* _How to complete this task_: Exact copies of the lines below, from the one with "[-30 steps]" up to and including the one with "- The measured", are what this calls for; leave out pictures.

-- Data shown follows --

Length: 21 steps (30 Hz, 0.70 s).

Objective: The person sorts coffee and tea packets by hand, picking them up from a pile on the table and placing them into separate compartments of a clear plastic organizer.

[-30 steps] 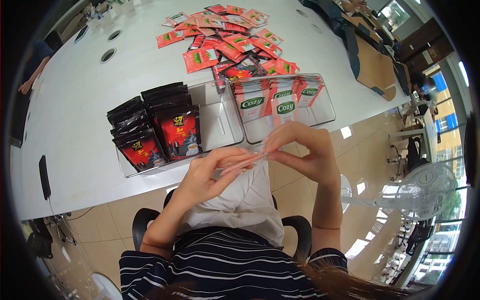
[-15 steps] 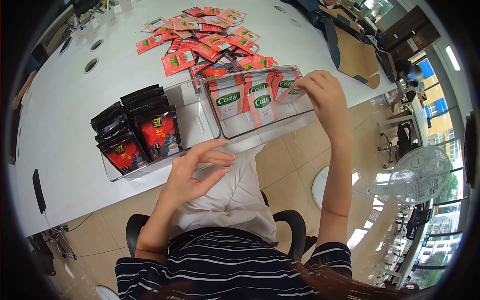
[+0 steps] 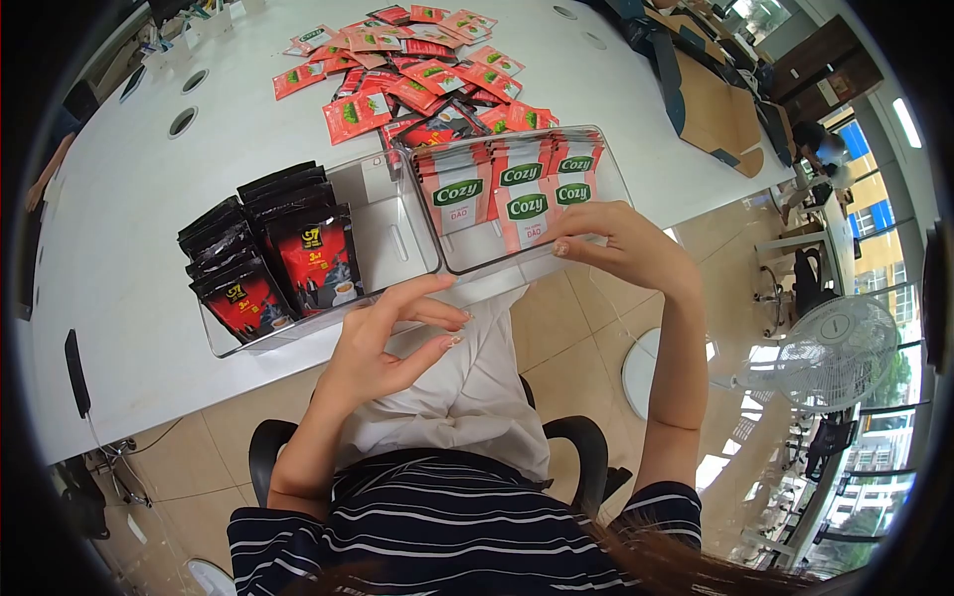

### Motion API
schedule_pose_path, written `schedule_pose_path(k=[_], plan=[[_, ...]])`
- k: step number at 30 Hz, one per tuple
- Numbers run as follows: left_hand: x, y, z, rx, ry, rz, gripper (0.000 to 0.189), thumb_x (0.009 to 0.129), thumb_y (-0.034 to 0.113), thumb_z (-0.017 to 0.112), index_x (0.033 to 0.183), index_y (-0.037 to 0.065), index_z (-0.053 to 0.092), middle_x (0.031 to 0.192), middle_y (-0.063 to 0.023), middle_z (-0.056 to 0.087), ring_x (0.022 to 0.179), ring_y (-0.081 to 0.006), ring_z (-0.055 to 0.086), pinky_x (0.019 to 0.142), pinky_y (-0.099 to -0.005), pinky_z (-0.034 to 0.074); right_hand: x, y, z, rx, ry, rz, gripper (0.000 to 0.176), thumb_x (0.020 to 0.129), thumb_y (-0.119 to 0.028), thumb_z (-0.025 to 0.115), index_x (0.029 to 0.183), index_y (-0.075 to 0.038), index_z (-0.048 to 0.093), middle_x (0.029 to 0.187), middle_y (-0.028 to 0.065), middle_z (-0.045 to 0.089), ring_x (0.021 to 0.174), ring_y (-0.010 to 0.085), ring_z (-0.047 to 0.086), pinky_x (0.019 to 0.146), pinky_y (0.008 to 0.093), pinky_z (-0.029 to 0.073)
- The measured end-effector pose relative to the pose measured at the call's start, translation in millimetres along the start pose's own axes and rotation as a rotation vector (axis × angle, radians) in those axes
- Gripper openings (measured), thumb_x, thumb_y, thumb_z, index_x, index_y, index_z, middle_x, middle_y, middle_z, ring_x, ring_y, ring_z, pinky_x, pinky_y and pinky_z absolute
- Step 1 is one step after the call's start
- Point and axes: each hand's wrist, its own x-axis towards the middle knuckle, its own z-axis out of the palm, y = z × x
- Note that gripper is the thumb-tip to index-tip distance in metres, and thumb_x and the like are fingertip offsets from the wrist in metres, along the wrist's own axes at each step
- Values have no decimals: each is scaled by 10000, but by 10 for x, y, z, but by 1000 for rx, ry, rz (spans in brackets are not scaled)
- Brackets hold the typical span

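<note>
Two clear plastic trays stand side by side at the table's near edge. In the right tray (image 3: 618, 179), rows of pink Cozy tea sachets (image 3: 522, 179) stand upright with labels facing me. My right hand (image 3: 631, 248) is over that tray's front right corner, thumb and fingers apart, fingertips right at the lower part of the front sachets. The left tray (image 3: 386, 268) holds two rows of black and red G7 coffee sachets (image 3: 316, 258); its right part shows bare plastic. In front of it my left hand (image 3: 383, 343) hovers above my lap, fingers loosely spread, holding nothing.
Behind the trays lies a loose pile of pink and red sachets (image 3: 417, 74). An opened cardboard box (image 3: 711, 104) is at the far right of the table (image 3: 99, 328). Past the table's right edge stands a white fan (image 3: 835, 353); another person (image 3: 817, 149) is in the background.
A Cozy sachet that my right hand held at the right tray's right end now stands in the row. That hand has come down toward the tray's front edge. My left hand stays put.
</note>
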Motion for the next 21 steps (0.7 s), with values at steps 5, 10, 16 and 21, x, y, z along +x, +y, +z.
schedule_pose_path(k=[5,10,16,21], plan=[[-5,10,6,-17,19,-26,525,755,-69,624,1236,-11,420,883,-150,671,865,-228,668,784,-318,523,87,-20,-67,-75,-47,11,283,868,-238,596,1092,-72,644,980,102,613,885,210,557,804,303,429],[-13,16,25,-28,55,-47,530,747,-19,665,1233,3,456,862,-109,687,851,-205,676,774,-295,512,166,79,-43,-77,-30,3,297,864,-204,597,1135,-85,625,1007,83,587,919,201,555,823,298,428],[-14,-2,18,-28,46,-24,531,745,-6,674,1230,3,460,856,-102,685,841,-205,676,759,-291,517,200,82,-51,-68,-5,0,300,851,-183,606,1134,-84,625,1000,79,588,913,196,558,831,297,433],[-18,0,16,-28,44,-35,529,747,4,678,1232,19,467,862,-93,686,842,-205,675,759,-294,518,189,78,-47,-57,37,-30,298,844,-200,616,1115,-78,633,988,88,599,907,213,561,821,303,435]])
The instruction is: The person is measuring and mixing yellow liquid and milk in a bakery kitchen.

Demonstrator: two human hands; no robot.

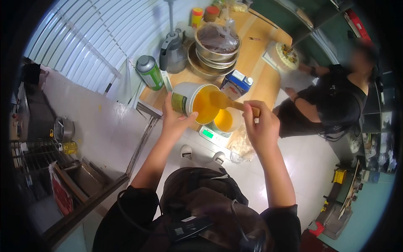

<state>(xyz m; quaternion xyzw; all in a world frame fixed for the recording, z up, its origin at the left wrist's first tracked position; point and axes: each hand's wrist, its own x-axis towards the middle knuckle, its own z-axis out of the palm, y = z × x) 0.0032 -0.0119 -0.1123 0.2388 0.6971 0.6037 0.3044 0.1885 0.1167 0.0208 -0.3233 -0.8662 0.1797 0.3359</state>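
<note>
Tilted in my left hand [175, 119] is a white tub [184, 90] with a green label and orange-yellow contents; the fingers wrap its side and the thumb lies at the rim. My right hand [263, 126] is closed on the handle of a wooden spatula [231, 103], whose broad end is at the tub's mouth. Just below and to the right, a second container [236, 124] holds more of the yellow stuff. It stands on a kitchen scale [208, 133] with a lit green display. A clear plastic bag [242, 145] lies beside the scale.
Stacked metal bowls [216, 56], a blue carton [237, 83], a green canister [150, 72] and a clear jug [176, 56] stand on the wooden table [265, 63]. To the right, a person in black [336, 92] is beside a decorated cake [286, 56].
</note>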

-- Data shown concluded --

* _Output for this task_:
[-30 steps] 
[-15 steps] 
[+0 steps] 

### Motion API
schedule_pose_path, written `schedule_pose_path(k=[_], plan=[[_, ...]])`
- k: step number at 30 Hz, one per tuple
- Numbers run as follows: left_hand: x, y, z, rx, ry, rz, gripper (0.000 to 0.189), thumb_x (0.009 to 0.129), thumb_y (-0.034 to 0.113), thumb_z (-0.017 to 0.112), index_x (0.033 to 0.183), index_y (-0.037 to 0.065), index_z (-0.053 to 0.092), middle_x (0.031 to 0.192), middle_y (-0.063 to 0.023), middle_z (-0.056 to 0.087), ring_x (0.022 to 0.179), ring_y (-0.081 to 0.006), ring_z (-0.055 to 0.086), pinky_x (0.019 to 0.142), pinky_y (-0.099 to -0.005), pinky_z (-0.034 to 0.074); right_hand: x, y, z, rx, ry, rz, gripper (0.000 to 0.176), thumb_x (0.020 to 0.129), thumb_y (-0.119 to 0.028), thumb_z (-0.025 to 0.115), index_x (0.029 to 0.183), index_y (-0.075 to 0.038), index_z (-0.048 to 0.093), middle_x (0.029 to 0.187), middle_y (-0.028 to 0.065), middle_z (-0.045 to 0.089), ring_x (0.021 to 0.174), ring_y (-0.010 to 0.085), ring_z (-0.047 to 0.086), pinky_x (0.019 to 0.146), pinky_y (0.008 to 0.093), pinky_z (-0.029 to 0.073)
- The measured end-effector pose relative to the pose measured at the call's start, translation in millimetres along the start pose's own axes and rotation as a rotation vector (axis × angle, radians) in those axes

What the exercise required has been answered in full.